_WHAT TO PRODUCE_
Nothing in the records may be left out or altered; reproduce them all exactly.

_DATA EXTRACT_
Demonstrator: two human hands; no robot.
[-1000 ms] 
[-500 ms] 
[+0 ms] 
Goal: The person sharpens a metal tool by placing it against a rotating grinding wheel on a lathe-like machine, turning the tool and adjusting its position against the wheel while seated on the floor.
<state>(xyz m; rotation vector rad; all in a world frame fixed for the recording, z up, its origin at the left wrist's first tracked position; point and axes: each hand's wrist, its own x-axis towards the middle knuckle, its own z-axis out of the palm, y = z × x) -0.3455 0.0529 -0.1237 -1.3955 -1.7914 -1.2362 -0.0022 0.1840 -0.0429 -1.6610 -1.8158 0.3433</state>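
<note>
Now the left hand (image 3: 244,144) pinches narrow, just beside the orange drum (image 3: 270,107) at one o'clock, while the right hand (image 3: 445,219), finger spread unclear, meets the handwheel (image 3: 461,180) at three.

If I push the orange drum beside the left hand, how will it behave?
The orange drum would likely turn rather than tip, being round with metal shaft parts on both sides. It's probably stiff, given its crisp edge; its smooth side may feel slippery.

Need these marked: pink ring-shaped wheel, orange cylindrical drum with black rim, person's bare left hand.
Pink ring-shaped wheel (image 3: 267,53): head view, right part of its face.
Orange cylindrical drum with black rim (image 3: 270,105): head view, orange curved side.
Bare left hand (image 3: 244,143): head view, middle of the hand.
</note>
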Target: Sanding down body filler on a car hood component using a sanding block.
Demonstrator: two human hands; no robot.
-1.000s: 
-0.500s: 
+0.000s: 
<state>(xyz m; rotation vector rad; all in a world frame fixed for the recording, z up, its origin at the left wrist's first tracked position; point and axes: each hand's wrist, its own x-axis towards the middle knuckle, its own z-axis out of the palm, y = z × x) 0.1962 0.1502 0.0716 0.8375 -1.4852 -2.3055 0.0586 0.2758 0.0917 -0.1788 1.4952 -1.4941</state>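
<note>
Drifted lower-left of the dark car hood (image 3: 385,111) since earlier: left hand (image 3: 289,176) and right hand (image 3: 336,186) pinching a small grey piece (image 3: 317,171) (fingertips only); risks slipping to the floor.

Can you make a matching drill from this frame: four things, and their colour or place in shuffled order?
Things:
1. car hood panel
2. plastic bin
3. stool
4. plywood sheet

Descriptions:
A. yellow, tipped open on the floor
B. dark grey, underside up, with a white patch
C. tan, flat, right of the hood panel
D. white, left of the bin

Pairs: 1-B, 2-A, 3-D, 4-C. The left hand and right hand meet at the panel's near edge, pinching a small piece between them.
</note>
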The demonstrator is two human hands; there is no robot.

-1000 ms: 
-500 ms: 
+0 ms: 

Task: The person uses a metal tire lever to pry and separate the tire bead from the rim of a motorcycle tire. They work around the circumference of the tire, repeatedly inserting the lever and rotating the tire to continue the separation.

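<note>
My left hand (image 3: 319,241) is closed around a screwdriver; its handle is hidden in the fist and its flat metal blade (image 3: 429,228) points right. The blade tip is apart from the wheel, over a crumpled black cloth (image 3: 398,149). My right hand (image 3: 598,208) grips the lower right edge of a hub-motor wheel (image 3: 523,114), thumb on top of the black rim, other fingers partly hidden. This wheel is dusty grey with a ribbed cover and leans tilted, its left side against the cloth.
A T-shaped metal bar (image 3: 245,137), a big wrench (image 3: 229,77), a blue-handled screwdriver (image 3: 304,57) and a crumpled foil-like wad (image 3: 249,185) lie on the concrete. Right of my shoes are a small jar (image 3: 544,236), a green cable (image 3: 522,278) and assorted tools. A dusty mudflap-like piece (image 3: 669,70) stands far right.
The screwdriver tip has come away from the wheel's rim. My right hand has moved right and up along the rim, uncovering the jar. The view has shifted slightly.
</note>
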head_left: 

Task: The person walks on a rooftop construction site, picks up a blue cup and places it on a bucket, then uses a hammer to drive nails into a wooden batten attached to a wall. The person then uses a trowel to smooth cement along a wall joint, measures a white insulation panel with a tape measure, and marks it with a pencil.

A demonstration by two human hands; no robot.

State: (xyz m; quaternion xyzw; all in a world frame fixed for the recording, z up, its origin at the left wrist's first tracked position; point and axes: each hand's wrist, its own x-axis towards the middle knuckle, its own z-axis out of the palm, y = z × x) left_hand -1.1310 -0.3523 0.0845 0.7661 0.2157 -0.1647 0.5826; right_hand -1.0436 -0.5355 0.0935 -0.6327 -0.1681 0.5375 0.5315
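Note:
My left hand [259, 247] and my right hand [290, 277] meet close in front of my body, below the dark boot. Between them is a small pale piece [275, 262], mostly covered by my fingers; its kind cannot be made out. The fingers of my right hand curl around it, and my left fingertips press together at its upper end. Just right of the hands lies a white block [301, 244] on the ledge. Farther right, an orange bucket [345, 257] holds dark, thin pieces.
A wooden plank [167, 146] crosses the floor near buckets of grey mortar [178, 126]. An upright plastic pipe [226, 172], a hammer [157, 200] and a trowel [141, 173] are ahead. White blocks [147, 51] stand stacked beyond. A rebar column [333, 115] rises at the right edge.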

_ANSWER FOR THIS EXERCISE_
Demonstrator: two human hands; no robot.
[-1000 ms] 
[-500 ms] 
[+0 ms] 
Goal: The person sharpens a metal tool by placing it against a rotating grinding wheel on a lathe-like machine, turning the tool and adjusting its position against the wheel while seated on the floor.
<state>(xyz m; rotation vector rad; all in a world frame fixed for the recording, z up, its origin at the left wrist's first tracked position; point and axes: each hand's wrist, its own x-axis towards the middle knuckle, its own z-axis out of the palm, y = z × x) -0.3455 0.0529 -0.1237 -1.3955 -1.7914 -1.2362 -0.0022 0.1840 -0.0429 -1.6610 -1.8158 0.3433</state>
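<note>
Now the left hand (image 3: 244,144) pinches narrow, just beside the orange drum (image 3: 270,107) at one o'clock, while the right hand (image 3: 445,219), finger spread unclear, meets the handwheel (image 3: 461,180) at three.

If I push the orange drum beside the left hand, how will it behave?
The orange drum would likely turn rather than tip, being round with metal shaft parts on both sides. It's probably stiff, given its crisp edge; its smooth side may feel slippery.

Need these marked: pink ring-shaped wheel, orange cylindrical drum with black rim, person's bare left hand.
Pink ring-shaped wheel (image 3: 267,53): head view, right part of its face.
Orange cylindrical drum with black rim (image 3: 270,105): head view, orange curved side.
Bare left hand (image 3: 244,143): head view, middle of the hand.
</note>
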Target: Sanding down body filler on a car hood component using a sanding block.
Demonstrator: two human hands; no robot.
-1.000s: 
-0.500s: 
+0.000s: 
<state>(xyz m; rotation vector rad; all in a world frame fixed for the recording, z up, its origin at the left wrist's first tracked position; point and axes: each hand's wrist, its own x-axis towards the middle knuckle, its own z-axis out of the palm, y = z × x) 0.1962 0.1502 0.0716 0.8375 -1.4852 -2.3055 0.0586 0.2758 0.0917 -0.1788 1.4952 -1.4941</state>
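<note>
Drifted lower-left of the dark car hood (image 3: 385,111) since earlier: left hand (image 3: 289,176) and right hand (image 3: 336,186) pinching a small grey piece (image 3: 317,171) (fingertips only); risks slipping to the floor.

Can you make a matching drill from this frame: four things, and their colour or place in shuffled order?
Things:
1. car hood panel
2. plastic bin
3. stool
4. plywood sheet

Descriptions:
A. yellow, tipped open on the floor
B. dark grey, underside up, with a white patch
C. tan, flat, right of the hood panel
D. white, left of the bin

Pairs: 1-B, 2-A, 3-D, 4-C. The left hand and right hand meet at the panel's near edge, pinching a small piece between them.
</note>
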The demonstrator is two human hands; there is no robot.

-1000 ms: 
-500 ms: 
+0 ms: 

Task: The person uses a metal tire lever to pry and separate the tire bead from the rim of a motorcycle tire. They work around the circumference of the tire, repeatedly inserting the lever and rotating the tire to continue the separation.

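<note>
My left hand (image 3: 319,241) is closed around a screwdriver; its handle is hidden in the fist and its flat metal blade (image 3: 429,228) points right. The blade tip is apart from the wheel, over a crumpled black cloth (image 3: 398,149). My right hand (image 3: 598,208) grips the lower right edge of a hub-motor wheel (image 3: 523,114), thumb on top of the black rim, other fingers partly hidden. This wheel is dusty grey with a ribbed cover and leans tilted, its left side against the cloth.
A T-shaped metal bar (image 3: 245,137), a big wrench (image 3: 229,77), a blue-handled screwdriver (image 3: 304,57) and a crumpled foil-like wad (image 3: 249,185) lie on the concrete. Right of my shoes are a small jar (image 3: 544,236), a green cable (image 3: 522,278) and assorted tools. A dusty mudflap-like piece (image 3: 669,70) stands far right.
The screwdriver tip has come away from the wheel's rim. My right hand has moved right and up along the rim, uncovering the jar. The view has shifted slightly.
</note>
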head_left: 

Task: The person walks on a rooftop construction site, picks up a blue cup and places it on a bucket, then uses a hammer to drive nails into a wooden batten attached to a wall. The person then uses a trowel to smooth cement along a wall joint, measures a white insulation panel with a tape measure, and marks it with a pencil.

A demonstration by two human hands; no robot.

State: (xyz m; quaternion xyzw; all in a world frame fixed for the recording, z up, its origin at the left wrist's first tracked position; point and axes: each hand's wrist, its own x-axis towards the middle knuckle, its own z-axis out of the palm, y = z × x) left_hand -1.1310 -0.3523 0.0845 0.7661 0.2157 -0.1647 0.5826; right_hand -1.0436 -0.5355 0.0935 -0.6327 -0.1681 0.5375 0.5315
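Note:
My left hand [259, 247] and my right hand [290, 277] meet close in front of my body, below the dark boot. Between them is a small pale piece [275, 262], mostly covered by my fingers; its kind cannot be made out. The fingers of my right hand curl around it, and my left fingertips press together at its upper end. Just right of the hands lies a white block [301, 244] on the ledge. Farther right, an orange bucket [345, 257] holds dark, thin pieces.
A wooden plank [167, 146] crosses the floor near buckets of grey mortar [178, 126]. An upright plastic pipe [226, 172], a hammer [157, 200] and a trowel [141, 173] are ahead. White blocks [147, 51] stand stacked beyond. A rebar column [333, 115] rises at the right edge.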

What came before is the complete response.